A landmark study presents a novel hypothesis to explain the age-related hearing loss, challenging the prevailing view that has dominated over half a century of medical science. The new research offers evidence to suggest an age-related hearing loss is primarily caused by accumulated damage to inner ear sensory hair cells, and hair-regeneration technologies may offer new treatments.
Presbycusis, or age-related hearing loss, is generally thought to be caused by a slowly degenerating stria vascularis, an important part of the cochlea. Prior animal research has revealed age-related atrophy in the stria vascularis does cause hearing loss, and the general assumption amongst many scientists has been this process also applies to age-related hearing loss in humans.
Closely investigating a human inner ear can only be done using autopsied post-mortem specimens. The new study from researchers at Massachusetts Eye and Ear set out to perform the largest and most rigorous analysis of autopsy specimens to understand the pathology of age-related hearing loss.
The study chronicles the close examination of more than 120 human inner ear autopsy specimens. Most of the specimens were accompanied by audiogram data collected while the subjects were alive, allowing the researchers to clearly correlate the anatomical data with patterns of hearing loss.

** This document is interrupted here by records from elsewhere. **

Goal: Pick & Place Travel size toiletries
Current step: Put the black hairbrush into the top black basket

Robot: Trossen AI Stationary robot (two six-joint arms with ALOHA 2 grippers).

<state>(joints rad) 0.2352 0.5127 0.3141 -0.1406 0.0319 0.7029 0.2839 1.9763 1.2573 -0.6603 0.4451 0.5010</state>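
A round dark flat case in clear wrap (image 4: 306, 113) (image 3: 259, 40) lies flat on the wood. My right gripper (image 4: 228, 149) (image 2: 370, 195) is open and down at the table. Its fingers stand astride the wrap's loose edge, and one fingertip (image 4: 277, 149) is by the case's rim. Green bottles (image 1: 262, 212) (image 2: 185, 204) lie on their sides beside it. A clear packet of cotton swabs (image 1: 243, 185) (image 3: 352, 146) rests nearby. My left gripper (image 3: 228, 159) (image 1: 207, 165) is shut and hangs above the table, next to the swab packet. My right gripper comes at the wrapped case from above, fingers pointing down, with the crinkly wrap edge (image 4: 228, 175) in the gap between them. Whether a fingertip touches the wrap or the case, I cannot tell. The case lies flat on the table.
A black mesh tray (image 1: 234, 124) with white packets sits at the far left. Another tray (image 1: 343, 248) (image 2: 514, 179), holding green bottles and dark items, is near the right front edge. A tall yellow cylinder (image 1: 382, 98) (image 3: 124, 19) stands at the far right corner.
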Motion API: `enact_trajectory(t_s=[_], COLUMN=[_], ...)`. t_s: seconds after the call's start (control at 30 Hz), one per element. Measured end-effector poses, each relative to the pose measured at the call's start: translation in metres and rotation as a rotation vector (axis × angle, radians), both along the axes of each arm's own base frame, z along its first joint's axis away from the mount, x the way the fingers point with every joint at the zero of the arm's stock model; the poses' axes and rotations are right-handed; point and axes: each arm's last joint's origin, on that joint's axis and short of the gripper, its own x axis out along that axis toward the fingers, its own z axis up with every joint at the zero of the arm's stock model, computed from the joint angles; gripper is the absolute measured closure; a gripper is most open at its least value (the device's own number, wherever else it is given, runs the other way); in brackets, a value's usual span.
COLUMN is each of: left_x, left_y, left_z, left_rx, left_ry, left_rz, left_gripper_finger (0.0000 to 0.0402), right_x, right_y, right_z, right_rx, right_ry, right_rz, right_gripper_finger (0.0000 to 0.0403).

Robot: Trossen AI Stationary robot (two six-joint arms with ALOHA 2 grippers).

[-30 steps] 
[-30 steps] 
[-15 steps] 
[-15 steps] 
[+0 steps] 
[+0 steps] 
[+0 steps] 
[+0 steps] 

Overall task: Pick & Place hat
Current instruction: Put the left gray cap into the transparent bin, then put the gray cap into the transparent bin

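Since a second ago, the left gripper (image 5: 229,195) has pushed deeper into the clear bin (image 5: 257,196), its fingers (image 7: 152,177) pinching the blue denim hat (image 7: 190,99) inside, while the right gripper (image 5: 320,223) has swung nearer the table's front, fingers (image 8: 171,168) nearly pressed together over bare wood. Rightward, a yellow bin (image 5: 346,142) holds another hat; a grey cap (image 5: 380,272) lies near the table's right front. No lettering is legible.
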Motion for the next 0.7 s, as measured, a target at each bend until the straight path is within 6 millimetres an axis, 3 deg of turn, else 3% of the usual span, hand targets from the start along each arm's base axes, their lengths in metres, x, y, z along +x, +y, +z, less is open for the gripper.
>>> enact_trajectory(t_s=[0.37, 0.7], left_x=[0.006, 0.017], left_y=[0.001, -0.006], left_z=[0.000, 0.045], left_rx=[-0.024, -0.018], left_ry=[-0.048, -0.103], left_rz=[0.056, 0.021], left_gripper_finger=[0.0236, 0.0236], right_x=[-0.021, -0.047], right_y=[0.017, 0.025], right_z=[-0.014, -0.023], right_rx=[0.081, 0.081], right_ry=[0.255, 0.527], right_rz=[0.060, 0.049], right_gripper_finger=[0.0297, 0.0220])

The big finding in the study was damage to the stria vascularis did not correlate with the severity or pattern of hearing loss. Instead, the most accurate predictor of hearing loss was the degree and location of hair cell death. What this implies is that damage to the sensory hair cells in the cochlea may be the primary cause of presbycusis, and that suggests age-related hearing loss is not an inevitable consequence of aging but instead more related to a lifetime of acoustic overexposure.
“Our study upends the dogma about the major cause of age-related hearing loss,” said lead author Peizhe Wu. “Documenting the dominant role of progressive hair cell loss in the hearing impairment of normal aging means that the millions who suffer from this condition could benefit from the hair cell regenerative therapies that are the focus of ongoing research across the world.”